Just an hour’s ferry ride from Hong Kong, Macau is a paradox, equal parts European and Asian and old and new. A building boom since the island’s return to China in the 1990s has created a wide array of casinos and resorts, as well as numerous activities for travellers.

Five reasons you need to see Macau

Known as the “Las Vegas of China,” the island of Macau is a curious blend of Chinese and Portuguese elements. It was a Portuguese colony for 500 years; walking through the city, visitors will stroll past vendors selling traditional Chinese dumplings on streets with Portuguese names. Since the island was returned to China in 1999, it has benefitted from that country’s quasi-capitalist riches, undergoing a building and entertainment boom. The island’s casino revenues now outpace those of Las Vegas, making it the world’s largest gambling city.

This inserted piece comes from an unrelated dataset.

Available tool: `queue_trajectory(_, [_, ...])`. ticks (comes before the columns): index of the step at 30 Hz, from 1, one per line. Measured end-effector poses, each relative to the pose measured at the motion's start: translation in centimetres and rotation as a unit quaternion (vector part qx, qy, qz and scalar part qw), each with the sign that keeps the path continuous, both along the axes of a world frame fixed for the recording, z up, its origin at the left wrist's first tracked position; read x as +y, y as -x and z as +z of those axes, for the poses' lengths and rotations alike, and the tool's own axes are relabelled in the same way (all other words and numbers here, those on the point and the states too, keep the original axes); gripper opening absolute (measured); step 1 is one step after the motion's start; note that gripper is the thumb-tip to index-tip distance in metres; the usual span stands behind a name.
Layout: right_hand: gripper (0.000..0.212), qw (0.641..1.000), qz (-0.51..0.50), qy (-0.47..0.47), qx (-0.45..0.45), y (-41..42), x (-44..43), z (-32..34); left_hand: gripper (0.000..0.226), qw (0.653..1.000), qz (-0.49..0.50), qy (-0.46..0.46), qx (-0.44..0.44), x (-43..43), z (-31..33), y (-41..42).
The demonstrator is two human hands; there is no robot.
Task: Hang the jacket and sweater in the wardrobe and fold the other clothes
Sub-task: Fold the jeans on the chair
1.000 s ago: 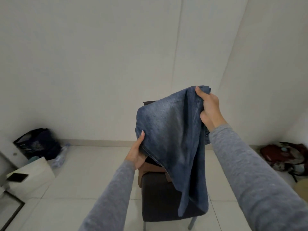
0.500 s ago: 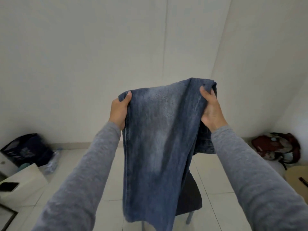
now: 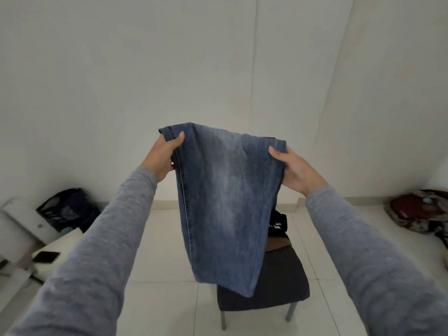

Likewise, the island has also experienced a tourism boom in recent years. The New Zealand Herald recently compiled a list of reasons for travellers to visit the intriguing blend of cultures that is Macau.

Getting there is easy

In less than an hour, travellers arriving at Hong Kong International Airport can be on mainland Macau or on Taipa Island. The TurboJet leaves directly from the airport, with a seamless and easy transfer; you don’t even retrieve your luggage or clear Customs until your arrival in Macau. TurboJet operates every 15 minutes, 24 hours a day.

The food

As you would expect from an island with a mix of Chinese and Portuguese cultures, Macau’s cuisine is a melting pot. Chinese and Portuguese restaurants sit side-by-side and given Macau’s proximity to the ocean, seafood is abundant and fresh.

Incredible resorts

Much of Macau’s building boom over the last twenty or so years has focused on casinos and resorts, many of which are built on reclaimed land. There is, of course, the Venetian, and like its namesake, this one is complete with singing gondoliers. There is also the Harbourview Hotel, whose high-ceilinged, pillared swimming pool room could have come straight out of the Roman Empire. But there’s also the Banyan Tree, the Wynn, City of Dreams, and many more.

History and culture

An old city that is a hybrid of Chinese and Portuguese cultures, history permeates this very modern city. In the city’s historic centre, a UNESCO World Heritage Site, colonial ruins are interspersed with modern restaurants and boutiques. The blending of two very different religions has left Macau with an eclectic array of holidays and festivals.

Highest bungee jump in the world

The truly daring visitor to Macau can prove their mettle at AJ Hackett’s, a 233m bungee jump. If dangling from a bit of rubber isn’t your cup of tea, take a camera along the SkyWalk at Hackett’s. From your vantage point at 233m above the ground, you’ll be rewarded with incredible views.